Welche Schlüsse kann Ottmar Hitzfeld aus der Partie gegen Uruguay ziehen? Wer hat sich in den Vordergrund gespielt, wer versagt?

Die Aussagekraft von Testspielen

Testpartien im Hinblick auf ein grosses Turnier sind immer eine spezielle Sache. Gewinnt man, sind alle zuversichtlich, die Euphorie steigt, alles ist in bester Ordnung. Wird das Spiel verloren, werden alle Schwächen genaustens analysiert, Panik macht sich breit, und es wird zur Beruhigung aller „nur“ von einem Test gesprochen. Auch nach der Partie gegen Uruguay wurde viel analysiert und kritisiert. Die meisten Erkenntnisse waren jedoch negativ.

Die Debütanten

Die drei Neulinge im Natidress enttäuschten allesamt. Xherdan Shaqiri, der 18-jährige Basler Mittelfeld-Wirbler sorgte kaum für Gefahr. Davide Chiumiento konnte nicht ansatzweise an seine Leistungen der Super League anknüpfen und wird kaum nochmal eine Chance bekommen. Und für Jonathan Rossini kam das Debüt eindeutig zu früh, oft war der junge Innenverteidiger überfordert. Die Chancen, dass auch nur einer der drei im Sommer nach Südafrika fährt, sind gering.

Die Lückenbüsser

Nach den Verletzungen von Benaglio, Frei, Nkufo, Huggel und Senderos musste Hitzfeld seine Mannschaft völlig umstellen, es rückten diverse Ersatzspieler in die Stammelf.
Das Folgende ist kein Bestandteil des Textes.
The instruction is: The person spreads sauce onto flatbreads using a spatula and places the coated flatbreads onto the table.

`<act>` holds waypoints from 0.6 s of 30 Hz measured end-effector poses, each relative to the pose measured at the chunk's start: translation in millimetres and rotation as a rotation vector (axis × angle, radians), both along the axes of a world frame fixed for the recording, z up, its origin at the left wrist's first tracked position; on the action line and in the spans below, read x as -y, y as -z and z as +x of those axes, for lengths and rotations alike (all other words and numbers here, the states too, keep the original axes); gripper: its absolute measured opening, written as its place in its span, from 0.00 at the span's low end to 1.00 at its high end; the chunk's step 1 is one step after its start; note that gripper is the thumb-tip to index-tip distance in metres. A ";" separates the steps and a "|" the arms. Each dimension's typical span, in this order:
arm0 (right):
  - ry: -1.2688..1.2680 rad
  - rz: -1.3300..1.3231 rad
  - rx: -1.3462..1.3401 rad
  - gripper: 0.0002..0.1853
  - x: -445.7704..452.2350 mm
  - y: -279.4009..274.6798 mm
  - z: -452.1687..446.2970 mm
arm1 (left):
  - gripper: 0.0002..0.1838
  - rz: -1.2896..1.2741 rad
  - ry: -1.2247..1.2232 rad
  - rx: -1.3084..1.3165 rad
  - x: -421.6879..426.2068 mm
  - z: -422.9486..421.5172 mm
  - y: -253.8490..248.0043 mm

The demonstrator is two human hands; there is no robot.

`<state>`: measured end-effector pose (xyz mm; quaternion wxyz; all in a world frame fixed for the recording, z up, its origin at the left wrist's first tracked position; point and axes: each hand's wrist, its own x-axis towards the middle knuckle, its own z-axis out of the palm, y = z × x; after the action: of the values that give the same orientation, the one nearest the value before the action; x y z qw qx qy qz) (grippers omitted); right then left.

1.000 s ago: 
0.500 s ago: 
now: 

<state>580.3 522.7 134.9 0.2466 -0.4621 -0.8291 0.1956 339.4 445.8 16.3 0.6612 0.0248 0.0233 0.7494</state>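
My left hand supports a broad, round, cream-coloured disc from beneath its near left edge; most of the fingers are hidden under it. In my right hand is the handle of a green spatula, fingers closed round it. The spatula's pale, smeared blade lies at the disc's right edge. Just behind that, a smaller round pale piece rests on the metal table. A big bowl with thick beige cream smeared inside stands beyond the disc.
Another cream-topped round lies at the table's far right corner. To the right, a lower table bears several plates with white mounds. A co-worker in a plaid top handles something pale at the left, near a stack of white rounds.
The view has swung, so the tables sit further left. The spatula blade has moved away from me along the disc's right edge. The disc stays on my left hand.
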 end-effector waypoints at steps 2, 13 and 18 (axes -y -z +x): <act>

Doch die zweite Reihe enttäuschte grösstenteils. Derdiyok, in den letzten Wochen der Bundesliga der Shootingstar, schien seine Form in Leverkusen gelassen zu haben. Ziegler enttäuschte als linker Verteidiger ebenso wie Schwegler im Mittelfeld. Einzig Torwart Wölfli und Stürmer Streller vermochten ihre Chance zu nutzen. Wölfli war wie immer ein solider Rückhalt, Streller engagierte sich mehr als die Bundesliga-Legionäre Bunjaku und Derdiyok.

Das Fazit

Schlussendlich hat Hitzfeld eigentlich nur gesehen, wer bestimmt nicht in den WM-Kader gehört. Fast keiner der Ersatzspieler oder Debütanten konnte einen positiven Eindruck hinterlassen und an einem Stammplatz schnuppern. Streller scheint sich seinen WM-Platz gesichert zu haben, Wölfli ist die unbestrittene Nummer Zwei hinter Benaglio. Nun muss sich die Nati fast drei Monate gedulden, bis eine Wiedergutmachung mit der Stammelf möglich ist. Bis dahin wird das flaue Gefühl im Magen aber bleiben. Und die Sorge darüber, was passiert, wenn die Stammkräfte in Südafrika ausfallen.